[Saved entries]
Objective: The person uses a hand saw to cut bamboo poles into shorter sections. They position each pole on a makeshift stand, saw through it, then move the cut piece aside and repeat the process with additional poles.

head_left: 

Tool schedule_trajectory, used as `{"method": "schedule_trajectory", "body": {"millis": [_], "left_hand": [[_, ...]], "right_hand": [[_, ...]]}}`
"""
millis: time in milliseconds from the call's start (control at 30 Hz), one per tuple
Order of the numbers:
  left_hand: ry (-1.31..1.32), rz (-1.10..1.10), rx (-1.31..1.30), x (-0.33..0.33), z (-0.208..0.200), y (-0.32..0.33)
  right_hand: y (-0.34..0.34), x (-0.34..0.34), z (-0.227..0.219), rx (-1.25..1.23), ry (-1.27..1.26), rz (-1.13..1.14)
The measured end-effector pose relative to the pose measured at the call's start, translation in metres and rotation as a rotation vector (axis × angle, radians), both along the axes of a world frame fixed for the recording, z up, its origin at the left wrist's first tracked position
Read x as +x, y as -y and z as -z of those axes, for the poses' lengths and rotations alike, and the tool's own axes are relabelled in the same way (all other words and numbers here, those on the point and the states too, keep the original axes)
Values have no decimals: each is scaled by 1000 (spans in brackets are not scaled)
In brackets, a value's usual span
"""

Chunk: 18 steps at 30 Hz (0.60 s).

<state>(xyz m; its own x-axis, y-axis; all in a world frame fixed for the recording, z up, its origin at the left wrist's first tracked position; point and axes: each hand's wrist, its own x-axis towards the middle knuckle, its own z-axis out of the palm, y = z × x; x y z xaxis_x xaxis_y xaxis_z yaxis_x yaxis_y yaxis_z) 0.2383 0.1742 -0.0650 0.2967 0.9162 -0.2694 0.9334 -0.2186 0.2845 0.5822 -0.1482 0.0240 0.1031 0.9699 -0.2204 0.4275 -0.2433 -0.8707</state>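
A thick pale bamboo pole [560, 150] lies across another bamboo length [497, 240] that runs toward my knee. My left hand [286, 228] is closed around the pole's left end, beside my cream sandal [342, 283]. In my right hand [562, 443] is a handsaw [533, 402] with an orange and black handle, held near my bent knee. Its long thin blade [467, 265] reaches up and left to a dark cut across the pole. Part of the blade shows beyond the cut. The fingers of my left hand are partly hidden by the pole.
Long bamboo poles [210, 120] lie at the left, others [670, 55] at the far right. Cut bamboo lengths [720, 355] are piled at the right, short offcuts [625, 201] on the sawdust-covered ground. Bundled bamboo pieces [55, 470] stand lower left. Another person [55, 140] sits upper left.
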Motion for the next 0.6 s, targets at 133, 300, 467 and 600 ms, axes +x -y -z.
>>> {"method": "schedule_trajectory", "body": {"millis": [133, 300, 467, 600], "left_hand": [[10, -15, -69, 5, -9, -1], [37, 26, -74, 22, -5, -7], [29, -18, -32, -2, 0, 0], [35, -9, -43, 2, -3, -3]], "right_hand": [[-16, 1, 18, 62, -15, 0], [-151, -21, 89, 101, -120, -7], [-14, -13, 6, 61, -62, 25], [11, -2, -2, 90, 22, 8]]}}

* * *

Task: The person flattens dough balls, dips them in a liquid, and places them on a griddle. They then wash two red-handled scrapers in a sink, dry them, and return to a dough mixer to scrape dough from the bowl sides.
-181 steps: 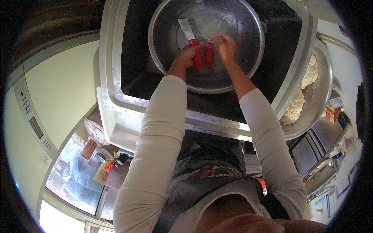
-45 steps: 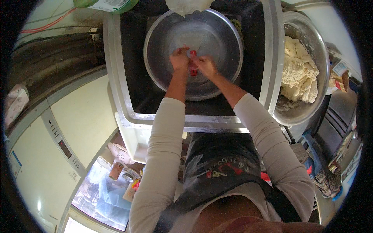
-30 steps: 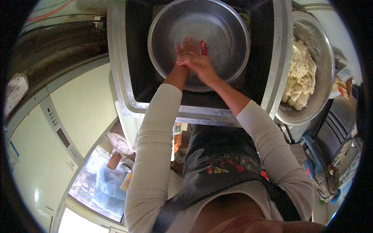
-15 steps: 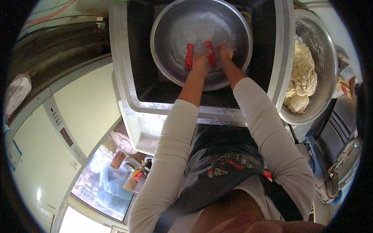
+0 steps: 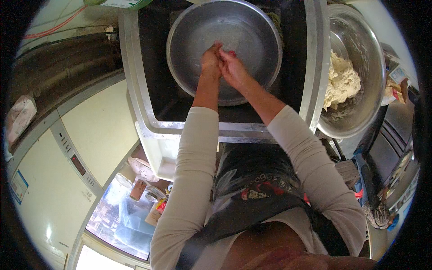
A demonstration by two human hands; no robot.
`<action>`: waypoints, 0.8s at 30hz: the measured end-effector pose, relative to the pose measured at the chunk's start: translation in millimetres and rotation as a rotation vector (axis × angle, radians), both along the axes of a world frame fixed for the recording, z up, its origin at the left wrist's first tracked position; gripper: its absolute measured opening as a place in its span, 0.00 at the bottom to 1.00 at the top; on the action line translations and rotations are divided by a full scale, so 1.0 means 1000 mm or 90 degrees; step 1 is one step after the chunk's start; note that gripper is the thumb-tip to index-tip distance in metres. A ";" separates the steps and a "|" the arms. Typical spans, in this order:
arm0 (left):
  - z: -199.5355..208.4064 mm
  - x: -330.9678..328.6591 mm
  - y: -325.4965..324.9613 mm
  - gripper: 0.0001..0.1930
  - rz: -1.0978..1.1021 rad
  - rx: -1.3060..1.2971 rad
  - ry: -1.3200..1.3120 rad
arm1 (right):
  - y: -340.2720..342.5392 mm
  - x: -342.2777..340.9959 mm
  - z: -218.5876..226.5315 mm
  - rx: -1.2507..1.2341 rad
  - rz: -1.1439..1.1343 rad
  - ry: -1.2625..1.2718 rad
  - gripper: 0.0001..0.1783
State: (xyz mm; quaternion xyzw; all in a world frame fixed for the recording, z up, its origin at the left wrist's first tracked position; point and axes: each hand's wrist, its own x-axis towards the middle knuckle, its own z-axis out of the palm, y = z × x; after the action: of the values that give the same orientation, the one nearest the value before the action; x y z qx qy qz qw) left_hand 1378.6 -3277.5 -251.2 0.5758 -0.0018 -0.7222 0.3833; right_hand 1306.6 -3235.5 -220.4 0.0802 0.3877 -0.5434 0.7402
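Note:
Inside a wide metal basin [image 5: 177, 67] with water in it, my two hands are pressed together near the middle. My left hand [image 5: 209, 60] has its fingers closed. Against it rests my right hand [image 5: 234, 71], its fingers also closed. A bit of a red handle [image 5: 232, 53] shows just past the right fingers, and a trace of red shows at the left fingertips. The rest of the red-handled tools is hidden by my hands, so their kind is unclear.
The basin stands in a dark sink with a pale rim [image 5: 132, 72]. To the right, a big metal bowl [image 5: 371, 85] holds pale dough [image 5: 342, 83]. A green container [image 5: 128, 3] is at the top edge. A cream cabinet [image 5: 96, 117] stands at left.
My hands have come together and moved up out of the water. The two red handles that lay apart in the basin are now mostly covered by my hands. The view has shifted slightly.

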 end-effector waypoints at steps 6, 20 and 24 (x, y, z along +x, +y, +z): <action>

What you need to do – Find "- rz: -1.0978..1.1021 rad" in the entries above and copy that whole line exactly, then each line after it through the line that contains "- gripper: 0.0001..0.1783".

Exercise answer –
  - rz: -1.0978..1.1021 rad
  - rx: -1.3060..1.2971 rad
  - ry: -1.3200..1.3120 rad
arm1 (right):
  - y: -340.2720..342.5392 mm
  - x: -342.2777..340.9959 mm
  - z: -218.5876..226.5315 mm
  - rx: -1.2507..1.2341 rad
  - rz: -1.1439..1.1343 rad
  - ry: -1.2625..1.2718 rad
  - gripper: 0.0001..0.1783

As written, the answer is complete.